Pas encore très en doigts dans cette pièce qui relève essentiellement de la curiosité, les cordes prennent toute leur ampleur dans l’adaptation du Premier quatuor «De ma vie» (1876) de Smetana que Honeck leur a destinée. En 1940, George Szell – encore un autre chef qui avait plusieurs cordes à son arc – en avait déjà proposé une instrumentation destinée à un orchestre de type romantique. Il est vrai que le propos autobiographique du Tchèque, admirateur de Liszt et auteur, comme lui, de nombreux poèmes symphoniques, semble appeler l’orchestre. Difficile, du coup, de ne pas penser aux Sérénades pour cordes presque contemporaines de Dvorak (1875), bien sûr, mais aussi de Tchaïkovski (1880). Avec soixante cordes disposées à la viennoise (seconds violons à droite et contrebasses au fond), Honeck joue naturellement sur la puissance, voire l’opulence, par rapport à la version originale, n’hésitant pas à souligner les accents de façon plus puissante que subtile, tout en parvenant en même temps à donner au discours un caractère âpre, expressif et dramatique.
Avec Zemlinsky et Hindemith, honnis par le régime hitlérien, la seconde partie s’inscrivait, par coïncidence, dans la thématique d’une exposition et d’un cycle de la Cité de la musique intitulés «Le Troisième Reich et la musique», qu’une seconde formation de l’Orchestre philharmonique inaugurait le même soir.
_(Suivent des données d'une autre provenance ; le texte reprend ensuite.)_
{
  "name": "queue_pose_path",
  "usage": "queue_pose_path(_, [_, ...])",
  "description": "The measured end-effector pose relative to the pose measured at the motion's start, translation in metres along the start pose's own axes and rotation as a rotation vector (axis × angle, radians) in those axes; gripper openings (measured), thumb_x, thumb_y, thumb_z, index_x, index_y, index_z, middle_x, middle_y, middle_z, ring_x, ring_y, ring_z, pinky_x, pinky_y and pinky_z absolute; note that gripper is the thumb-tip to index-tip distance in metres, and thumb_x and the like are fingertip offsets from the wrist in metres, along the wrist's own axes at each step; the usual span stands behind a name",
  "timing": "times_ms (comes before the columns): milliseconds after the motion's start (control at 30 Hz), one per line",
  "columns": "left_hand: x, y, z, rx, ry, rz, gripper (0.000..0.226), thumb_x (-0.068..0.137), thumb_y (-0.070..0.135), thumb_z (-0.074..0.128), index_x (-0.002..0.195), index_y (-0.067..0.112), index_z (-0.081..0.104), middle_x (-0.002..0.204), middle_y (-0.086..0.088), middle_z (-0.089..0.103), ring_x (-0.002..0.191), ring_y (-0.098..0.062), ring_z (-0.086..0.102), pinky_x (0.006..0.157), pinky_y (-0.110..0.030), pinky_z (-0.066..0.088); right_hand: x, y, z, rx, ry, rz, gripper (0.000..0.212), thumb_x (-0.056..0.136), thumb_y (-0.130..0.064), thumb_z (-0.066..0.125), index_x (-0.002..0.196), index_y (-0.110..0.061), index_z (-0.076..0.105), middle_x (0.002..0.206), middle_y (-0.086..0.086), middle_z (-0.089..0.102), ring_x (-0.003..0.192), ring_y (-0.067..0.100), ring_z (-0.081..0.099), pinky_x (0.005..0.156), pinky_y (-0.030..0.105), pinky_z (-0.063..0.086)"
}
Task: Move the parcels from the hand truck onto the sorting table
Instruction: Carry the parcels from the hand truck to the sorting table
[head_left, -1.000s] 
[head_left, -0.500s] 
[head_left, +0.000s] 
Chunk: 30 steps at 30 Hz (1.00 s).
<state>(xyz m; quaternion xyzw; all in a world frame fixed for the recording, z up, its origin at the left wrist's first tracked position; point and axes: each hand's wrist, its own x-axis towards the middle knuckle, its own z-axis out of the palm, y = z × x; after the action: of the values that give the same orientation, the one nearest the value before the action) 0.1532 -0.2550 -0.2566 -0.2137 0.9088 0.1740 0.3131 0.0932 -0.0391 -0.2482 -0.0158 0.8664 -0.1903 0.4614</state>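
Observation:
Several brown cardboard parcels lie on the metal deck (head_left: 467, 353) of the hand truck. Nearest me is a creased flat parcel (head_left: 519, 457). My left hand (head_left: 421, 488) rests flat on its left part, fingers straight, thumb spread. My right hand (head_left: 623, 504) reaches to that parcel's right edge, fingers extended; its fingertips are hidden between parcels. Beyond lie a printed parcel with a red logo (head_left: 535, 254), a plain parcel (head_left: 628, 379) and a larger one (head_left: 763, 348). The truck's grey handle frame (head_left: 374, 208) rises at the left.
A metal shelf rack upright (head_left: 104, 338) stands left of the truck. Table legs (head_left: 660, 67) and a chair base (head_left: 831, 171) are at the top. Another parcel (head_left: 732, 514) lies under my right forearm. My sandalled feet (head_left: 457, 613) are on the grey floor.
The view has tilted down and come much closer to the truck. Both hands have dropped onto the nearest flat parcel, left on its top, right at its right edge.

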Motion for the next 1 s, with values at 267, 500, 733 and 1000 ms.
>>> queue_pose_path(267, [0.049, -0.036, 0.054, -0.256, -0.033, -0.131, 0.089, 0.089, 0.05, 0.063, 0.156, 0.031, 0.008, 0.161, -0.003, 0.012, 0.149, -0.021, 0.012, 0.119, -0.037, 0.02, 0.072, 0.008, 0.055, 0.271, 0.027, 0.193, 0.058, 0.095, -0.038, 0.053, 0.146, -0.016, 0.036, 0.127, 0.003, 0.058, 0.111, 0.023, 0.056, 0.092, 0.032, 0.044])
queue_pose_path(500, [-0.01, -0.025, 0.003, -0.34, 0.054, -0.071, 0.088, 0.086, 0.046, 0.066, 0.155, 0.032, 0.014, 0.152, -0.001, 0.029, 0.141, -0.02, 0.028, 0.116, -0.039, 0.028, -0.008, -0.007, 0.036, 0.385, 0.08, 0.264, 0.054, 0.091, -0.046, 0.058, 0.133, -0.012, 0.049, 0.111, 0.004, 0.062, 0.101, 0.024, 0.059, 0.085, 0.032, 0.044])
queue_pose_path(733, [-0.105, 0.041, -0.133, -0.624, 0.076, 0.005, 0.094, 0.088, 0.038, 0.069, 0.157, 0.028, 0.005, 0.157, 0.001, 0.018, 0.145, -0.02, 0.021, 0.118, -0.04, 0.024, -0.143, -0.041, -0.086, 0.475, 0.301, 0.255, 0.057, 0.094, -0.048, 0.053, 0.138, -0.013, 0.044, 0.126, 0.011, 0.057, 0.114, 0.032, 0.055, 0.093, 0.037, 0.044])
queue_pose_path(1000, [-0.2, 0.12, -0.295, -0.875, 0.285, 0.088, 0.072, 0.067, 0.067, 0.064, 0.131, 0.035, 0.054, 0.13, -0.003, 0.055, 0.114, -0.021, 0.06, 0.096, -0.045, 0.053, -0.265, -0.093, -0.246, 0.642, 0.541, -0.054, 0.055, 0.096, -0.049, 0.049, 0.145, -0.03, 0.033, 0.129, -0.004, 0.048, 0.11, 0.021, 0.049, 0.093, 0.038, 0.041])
Ironie du sort, les Chants symphoniques (1929) de Zemlinsky sont fondés sur la poésie afro-américaine, quelques années avant la mise à l’index de la «musique nègre» par les censeurs nazis et l’exil du compositeur autrichien aux Etats-Unis. Dans ces sept brèves mélodies, la révolte exprimée par les textes est filtrée, avec une grande économie de moyens, par l’ironie d’un Mahler (l’instrumentarium comprend d’ailleurs une mandoline) et la distanciation d’un Weill. Si son timbre n’est pas très caractérisé, le baryton allemand Martin Gantner, sans effusions superflues, fait valoir de rares qualités de diction et de restitution des poèmes.
Pour conclure, retour à la case Furtwängler, qui créa la Symphonie «Mathis le peintre» (1934) de Hindemith, après l’avoir dûment imposée aux autorités, dans un geste tellement emblématique des enjeux politiques et culturels de l’époque qu’on pourra la réentendre, interprétée par l’Orchestre national de France, dès le 14 octobre dans le cadre du cycle susmentionné de la Cité de la musique. Pourtant, le trublion des années vingt étant devenu un musicien que l’on n’allait pas tarder de taxer d’académisme et même si le sujet de Mathis le peintre (la liberté de l’artiste) avait de quoi irriter le pouvoir en place, difficile de trouver musique plus ancrée dans la tradition allemande, avec ses chorals, ses développements fugués et son style contrapuntique. En bon chef d’opéra, Honeck privilégie l’intensité et l’efficacité, clarifiant soigneusement les différents plans sonores. Au sein d’un Orchestre philharmonique plus solide qu’en première partie, l’œuvre met plus particulièrement en valeur la flûte fine et précise de Magali Mosnier, couronnée le mois dernier d’un premier prix au concours de l’ARD à Munich.